● **Work to complete**: Where a picture appears in the data below, exclude it; restate everything else word for word.

------------------------------------

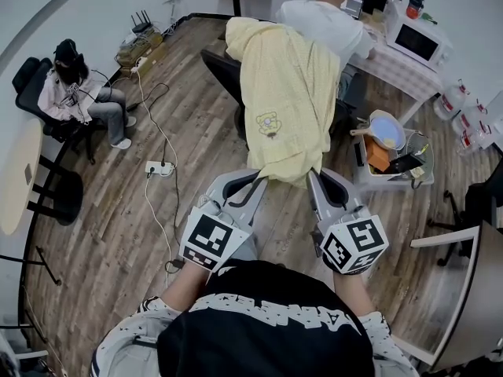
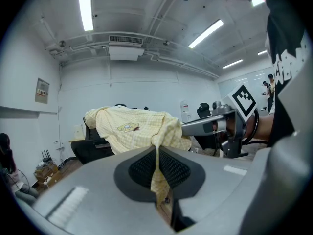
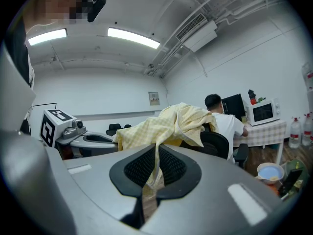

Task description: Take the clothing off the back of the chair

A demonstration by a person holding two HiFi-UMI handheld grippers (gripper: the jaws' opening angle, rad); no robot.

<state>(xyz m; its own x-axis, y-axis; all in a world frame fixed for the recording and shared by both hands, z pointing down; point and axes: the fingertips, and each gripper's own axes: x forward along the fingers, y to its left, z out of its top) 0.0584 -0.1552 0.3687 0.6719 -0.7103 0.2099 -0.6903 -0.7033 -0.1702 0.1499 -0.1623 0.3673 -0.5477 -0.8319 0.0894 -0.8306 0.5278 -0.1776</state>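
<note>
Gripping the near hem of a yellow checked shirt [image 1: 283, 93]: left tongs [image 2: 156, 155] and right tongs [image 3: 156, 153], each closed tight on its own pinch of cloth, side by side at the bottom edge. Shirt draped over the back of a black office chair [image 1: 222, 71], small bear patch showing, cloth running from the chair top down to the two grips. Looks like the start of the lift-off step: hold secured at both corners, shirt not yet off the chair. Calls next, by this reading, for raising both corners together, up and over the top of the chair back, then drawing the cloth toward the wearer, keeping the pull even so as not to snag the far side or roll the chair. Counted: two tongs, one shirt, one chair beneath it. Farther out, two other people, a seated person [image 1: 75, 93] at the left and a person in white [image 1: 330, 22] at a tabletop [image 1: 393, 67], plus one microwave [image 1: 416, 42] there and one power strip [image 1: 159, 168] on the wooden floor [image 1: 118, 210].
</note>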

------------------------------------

● **Reply**:
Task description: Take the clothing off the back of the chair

A demonstration by a person holding two HiFi-UMI handheld grippers (gripper: the jaws' opening angle, rad); no robot.

<state>(xyz m; its own x-axis, y-axis; all in a world frame fixed for the recording and shared by both hands, z pointing down; point and axes: the fingertips, and each gripper's own axes: x forward along the fingers, y to its left, z out of its top) 0.0584 -0.1552 0.3687 0.6719 -0.7103 0.2099 -0.6903 -0.7033 -0.1702 0.1499 -0.1623 0.3673 -0.5477 -0.8319 0.0894 -0.8306 0.5278 -0.1776</state>
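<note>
Gripping the near hem of a yellow checked shirt [image 1: 283, 93]: left tongs [image 2: 156, 155] and right tongs [image 3: 156, 153], each closed tight on its own pinch of cloth, side by side at the bottom edge. Shirt draped over the back of a black office chair [image 1: 222, 71], small bear patch showing, cloth running from the chair top down to the two grips. Looks like the start of the lift-off step: hold secured at both corners, shirt not yet off the chair. Calls next, by this reading, for raising both corners together, up and over the top of the chair back, then drawing the cloth toward the wearer, keeping the pull even so as not to snag the far side or roll the chair. Counted: two tongs, one shirt, one chair beneath it. Farther out, two other people, a seated person [image 1: 75, 93] at the left and a person in white [image 1: 330, 22] at a tabletop [image 1: 393, 67], plus one microwave [image 1: 416, 42] there and one power strip [image 1: 159, 168] on the wooden floor [image 1: 118, 210].
</note>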

The exercise is done, with nothing more to add.